Bengtsson is the father of a two‑year-old and engaged, and can see that Inter never became the surrogate family he craved. “I really hope this movie can create a discussion about academies,” he says. “Coaches need to understand the psychology that comes with the pressure of earning a lot of money, or being close to earning a lot of money and playing in front of a lot of people.
“I had a clause in my contract saying I was supposed to go to school and learn Italian but it didn’t happen. Language is such a super‑central part of enabling you to integrate and, without it, I was that much more lost and alone. There were times when I felt completely excluded.”

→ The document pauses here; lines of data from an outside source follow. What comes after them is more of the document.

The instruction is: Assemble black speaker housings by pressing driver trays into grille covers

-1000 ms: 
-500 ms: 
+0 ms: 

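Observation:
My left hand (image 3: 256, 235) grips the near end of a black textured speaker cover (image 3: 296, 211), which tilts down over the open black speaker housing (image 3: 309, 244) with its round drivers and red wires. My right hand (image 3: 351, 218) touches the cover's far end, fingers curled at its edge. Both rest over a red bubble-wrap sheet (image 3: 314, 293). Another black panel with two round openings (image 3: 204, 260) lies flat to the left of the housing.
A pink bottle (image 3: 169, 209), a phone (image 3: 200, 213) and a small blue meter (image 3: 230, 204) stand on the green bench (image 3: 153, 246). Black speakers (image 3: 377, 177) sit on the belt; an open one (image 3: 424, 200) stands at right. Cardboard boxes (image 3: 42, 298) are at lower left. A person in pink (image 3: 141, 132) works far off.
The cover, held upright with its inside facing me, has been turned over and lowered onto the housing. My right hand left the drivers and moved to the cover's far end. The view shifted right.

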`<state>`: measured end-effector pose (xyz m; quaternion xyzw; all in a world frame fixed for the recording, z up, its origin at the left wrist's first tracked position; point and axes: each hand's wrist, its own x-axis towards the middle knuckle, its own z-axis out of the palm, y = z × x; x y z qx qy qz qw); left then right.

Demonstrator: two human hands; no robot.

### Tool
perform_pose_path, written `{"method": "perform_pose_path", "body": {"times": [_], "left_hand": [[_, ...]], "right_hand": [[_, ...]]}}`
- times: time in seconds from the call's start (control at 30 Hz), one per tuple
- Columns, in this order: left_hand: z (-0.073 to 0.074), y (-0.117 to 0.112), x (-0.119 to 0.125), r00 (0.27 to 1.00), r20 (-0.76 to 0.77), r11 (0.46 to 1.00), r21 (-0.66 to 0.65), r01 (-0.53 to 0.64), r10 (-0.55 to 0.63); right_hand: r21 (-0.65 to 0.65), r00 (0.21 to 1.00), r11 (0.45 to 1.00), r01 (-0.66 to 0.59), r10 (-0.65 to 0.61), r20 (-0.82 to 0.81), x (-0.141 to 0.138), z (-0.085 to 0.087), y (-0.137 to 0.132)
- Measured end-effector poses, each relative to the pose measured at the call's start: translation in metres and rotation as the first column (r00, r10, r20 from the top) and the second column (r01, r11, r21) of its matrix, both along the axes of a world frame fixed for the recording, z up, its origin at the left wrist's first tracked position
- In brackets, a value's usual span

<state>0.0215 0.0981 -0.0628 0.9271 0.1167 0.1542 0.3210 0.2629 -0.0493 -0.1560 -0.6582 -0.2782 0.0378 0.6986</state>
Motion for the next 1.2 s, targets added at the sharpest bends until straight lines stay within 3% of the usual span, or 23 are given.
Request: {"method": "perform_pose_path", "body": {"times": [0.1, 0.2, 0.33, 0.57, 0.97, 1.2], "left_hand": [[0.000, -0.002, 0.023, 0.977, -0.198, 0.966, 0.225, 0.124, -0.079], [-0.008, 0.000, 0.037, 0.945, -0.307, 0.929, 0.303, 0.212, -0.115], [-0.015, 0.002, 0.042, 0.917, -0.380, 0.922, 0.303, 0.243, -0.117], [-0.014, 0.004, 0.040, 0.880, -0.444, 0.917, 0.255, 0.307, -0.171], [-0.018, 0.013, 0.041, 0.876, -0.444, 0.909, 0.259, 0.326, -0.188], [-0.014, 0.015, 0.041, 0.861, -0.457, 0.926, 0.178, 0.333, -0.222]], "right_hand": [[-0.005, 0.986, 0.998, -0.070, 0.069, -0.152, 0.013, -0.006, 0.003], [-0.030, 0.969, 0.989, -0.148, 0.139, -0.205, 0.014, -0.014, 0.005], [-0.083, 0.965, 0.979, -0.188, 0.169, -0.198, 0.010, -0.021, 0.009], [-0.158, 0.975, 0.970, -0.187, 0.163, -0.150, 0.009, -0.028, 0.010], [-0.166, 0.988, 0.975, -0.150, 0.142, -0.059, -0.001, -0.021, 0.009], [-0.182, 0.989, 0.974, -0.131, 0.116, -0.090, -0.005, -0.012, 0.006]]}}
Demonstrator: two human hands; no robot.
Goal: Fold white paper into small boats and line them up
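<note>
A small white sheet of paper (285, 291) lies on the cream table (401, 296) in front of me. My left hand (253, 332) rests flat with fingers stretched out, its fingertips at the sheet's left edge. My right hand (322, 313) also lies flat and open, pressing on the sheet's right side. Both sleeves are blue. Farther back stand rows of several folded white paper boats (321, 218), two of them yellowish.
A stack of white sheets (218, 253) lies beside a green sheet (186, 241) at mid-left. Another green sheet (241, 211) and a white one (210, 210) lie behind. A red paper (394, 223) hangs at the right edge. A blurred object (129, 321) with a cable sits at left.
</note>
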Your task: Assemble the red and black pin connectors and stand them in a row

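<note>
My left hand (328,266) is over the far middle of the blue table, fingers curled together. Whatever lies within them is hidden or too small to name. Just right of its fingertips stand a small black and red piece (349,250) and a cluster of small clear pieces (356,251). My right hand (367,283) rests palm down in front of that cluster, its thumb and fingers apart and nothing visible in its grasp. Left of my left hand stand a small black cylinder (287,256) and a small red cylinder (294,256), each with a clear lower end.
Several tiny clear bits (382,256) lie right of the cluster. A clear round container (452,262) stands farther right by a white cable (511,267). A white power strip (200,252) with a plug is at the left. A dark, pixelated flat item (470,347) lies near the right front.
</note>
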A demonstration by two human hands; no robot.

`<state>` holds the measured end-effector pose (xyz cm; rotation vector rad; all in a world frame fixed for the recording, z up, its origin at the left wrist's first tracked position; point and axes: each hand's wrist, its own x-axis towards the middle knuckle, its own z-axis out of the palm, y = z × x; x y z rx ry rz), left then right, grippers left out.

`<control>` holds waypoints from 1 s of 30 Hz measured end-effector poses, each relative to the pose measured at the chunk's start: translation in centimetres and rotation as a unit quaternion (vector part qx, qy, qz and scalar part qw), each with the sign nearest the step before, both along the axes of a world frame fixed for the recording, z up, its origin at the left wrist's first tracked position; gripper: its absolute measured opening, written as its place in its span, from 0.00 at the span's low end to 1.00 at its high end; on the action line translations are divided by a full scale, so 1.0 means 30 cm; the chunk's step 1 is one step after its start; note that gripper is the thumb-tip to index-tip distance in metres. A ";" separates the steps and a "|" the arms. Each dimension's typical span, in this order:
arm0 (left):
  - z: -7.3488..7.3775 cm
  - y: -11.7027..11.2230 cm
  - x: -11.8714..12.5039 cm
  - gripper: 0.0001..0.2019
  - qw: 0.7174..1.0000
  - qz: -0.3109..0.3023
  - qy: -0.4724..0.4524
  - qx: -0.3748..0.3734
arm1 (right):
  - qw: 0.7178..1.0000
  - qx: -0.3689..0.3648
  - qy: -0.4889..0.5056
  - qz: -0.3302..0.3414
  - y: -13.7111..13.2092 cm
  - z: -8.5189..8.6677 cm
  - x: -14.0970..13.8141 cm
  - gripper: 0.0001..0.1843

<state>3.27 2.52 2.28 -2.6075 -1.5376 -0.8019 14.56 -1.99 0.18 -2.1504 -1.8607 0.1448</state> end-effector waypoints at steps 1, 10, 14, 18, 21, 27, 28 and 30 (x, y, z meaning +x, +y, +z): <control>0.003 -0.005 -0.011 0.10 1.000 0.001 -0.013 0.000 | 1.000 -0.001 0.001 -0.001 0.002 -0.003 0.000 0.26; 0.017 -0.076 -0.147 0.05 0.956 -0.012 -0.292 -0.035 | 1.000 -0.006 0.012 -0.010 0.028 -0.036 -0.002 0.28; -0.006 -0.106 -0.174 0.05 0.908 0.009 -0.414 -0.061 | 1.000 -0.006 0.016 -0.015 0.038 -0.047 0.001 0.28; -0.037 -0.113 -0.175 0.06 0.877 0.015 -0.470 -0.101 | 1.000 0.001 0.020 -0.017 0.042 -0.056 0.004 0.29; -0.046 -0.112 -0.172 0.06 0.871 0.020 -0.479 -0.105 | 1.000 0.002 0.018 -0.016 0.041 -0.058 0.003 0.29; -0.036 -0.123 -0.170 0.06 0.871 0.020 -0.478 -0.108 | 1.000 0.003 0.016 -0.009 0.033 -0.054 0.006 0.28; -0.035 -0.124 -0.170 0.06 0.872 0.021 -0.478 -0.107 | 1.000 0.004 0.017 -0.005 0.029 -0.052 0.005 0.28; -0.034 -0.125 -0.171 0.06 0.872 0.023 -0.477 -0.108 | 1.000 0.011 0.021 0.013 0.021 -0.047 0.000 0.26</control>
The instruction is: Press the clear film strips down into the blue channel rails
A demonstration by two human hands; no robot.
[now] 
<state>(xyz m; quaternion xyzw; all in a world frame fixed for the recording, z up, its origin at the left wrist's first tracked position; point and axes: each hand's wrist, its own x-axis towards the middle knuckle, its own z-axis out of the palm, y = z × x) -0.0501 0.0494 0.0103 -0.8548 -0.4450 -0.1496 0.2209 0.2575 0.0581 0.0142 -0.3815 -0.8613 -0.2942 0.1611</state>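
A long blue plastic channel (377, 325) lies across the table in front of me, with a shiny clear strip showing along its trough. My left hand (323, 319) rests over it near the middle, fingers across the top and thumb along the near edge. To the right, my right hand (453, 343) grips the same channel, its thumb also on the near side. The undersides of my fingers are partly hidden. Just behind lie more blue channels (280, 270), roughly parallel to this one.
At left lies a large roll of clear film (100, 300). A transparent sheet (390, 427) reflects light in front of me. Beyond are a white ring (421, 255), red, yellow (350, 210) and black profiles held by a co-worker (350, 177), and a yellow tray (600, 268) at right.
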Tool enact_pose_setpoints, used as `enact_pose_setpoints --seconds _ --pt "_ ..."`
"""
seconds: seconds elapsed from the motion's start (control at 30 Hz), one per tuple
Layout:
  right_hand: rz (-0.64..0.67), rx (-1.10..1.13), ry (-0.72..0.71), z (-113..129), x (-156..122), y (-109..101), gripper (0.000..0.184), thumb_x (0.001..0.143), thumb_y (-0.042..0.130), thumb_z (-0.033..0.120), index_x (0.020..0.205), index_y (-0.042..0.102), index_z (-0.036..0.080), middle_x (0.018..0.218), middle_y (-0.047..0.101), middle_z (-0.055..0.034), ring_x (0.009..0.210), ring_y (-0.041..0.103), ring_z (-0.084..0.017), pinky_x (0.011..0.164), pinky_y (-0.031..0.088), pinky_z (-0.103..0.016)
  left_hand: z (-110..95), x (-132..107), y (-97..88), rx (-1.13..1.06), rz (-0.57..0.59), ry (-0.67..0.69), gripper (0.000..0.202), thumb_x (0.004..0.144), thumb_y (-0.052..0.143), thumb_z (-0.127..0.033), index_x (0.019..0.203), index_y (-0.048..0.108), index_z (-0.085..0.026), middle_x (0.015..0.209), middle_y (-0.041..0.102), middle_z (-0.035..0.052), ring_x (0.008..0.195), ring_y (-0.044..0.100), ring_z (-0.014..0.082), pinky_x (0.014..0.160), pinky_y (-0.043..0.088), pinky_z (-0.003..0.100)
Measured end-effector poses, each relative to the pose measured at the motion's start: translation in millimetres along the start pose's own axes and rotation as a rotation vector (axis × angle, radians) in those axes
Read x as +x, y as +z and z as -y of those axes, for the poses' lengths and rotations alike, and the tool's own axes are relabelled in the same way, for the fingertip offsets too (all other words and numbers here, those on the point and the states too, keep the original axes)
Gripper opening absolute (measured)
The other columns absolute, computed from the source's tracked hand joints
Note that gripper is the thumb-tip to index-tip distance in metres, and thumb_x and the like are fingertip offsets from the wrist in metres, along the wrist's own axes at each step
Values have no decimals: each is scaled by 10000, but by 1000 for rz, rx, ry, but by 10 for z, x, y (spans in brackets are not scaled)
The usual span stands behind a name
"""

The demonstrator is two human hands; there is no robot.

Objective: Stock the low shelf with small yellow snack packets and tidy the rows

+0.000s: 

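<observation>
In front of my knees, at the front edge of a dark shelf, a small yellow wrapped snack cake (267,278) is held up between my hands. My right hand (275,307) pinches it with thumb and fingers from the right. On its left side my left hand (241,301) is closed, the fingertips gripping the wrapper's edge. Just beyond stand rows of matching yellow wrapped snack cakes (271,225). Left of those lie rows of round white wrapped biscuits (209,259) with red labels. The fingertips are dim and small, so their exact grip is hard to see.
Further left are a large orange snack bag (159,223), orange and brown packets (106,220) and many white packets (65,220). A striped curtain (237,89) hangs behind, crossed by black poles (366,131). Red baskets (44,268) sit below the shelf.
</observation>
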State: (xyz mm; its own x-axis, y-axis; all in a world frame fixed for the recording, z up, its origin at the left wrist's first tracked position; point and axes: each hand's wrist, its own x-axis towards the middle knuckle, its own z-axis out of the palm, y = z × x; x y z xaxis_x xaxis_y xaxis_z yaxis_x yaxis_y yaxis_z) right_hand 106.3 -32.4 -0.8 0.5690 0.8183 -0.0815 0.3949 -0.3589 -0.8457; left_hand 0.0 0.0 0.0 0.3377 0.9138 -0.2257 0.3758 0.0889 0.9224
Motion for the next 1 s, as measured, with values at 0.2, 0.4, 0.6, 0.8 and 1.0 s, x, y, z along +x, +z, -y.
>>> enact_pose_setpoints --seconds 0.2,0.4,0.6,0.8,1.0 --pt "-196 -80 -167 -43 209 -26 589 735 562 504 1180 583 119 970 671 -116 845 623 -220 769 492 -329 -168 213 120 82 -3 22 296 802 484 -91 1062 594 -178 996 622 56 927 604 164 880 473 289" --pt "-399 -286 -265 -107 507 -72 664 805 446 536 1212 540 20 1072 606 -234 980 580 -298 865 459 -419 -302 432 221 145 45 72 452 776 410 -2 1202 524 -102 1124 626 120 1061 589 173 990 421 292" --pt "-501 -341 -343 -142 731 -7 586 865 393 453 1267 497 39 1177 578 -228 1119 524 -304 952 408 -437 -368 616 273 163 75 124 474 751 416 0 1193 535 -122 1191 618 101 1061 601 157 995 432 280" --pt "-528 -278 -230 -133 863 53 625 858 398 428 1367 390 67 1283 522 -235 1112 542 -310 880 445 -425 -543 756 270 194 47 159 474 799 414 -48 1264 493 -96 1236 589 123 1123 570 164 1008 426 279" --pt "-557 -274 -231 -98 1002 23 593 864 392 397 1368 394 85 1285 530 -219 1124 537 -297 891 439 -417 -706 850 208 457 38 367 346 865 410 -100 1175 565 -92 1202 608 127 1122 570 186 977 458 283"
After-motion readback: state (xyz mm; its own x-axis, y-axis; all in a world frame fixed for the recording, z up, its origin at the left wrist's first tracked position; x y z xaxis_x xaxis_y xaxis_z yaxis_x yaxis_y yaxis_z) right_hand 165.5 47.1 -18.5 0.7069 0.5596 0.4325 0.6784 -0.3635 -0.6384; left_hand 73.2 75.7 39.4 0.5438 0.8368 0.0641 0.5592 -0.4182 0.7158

The old mantra about the survival of the fittest hardly helped either. “The attitude of, ‘Who’s strong enough, tough enough to make it?’ has been around for far too long,” says Bengtsson. “It’s very, very old-school psychology.
“Nowadays I’m not so annoyed about people not seeing what was happening to me but there are situations that happened at Inter I can still be angry about. I started to write to deal with my depression, to stay sane, to have an outlet. But they threw away my papers and said football people shouldn’t be writing. That wasn’t right.
“I became very good at hiding my emotions. That’s an important masculinity problem the movie highlights: hide your feelings if you want to be part of the group.”
Sandahl brilliantly captures the absurdity, fantasy, fabulousness and, sometimes, sheer grind of the football industry through a teenager’s eyes. His insistence on ensuring on-pitch scenes were filmed with players spending long periods without even touching the ball heightens the sense of reality. Meanwhile, the game’s sometimes dangerously edgy humour occasionally leaves viewers unsure whether to laugh or cry.
“There are so many extreme personalities in football,” says Sandahl. “Because to make it you have to sacrifice everything. I wonder if we lose many of the most intelligent, creative players, the sensitive kids.”
Along the way young protégés also experience adolescence. “I wanted to get Martin’s sense of discovering the world,” he says. “So the film’s also about a 16‑year‑old who has his first kiss, first girlfriend, has sex for the first time, a first experience of getting drunk and buys his first car.”
Despite its searing, unsparing, exploration of teenage depression and often dysfunctional football men, Tigers has a happy ending. “This is not a film about winning and losing a match,” says Sandahl. “It’s about winning and losing in your life. And Martin wins. It’s a success story.”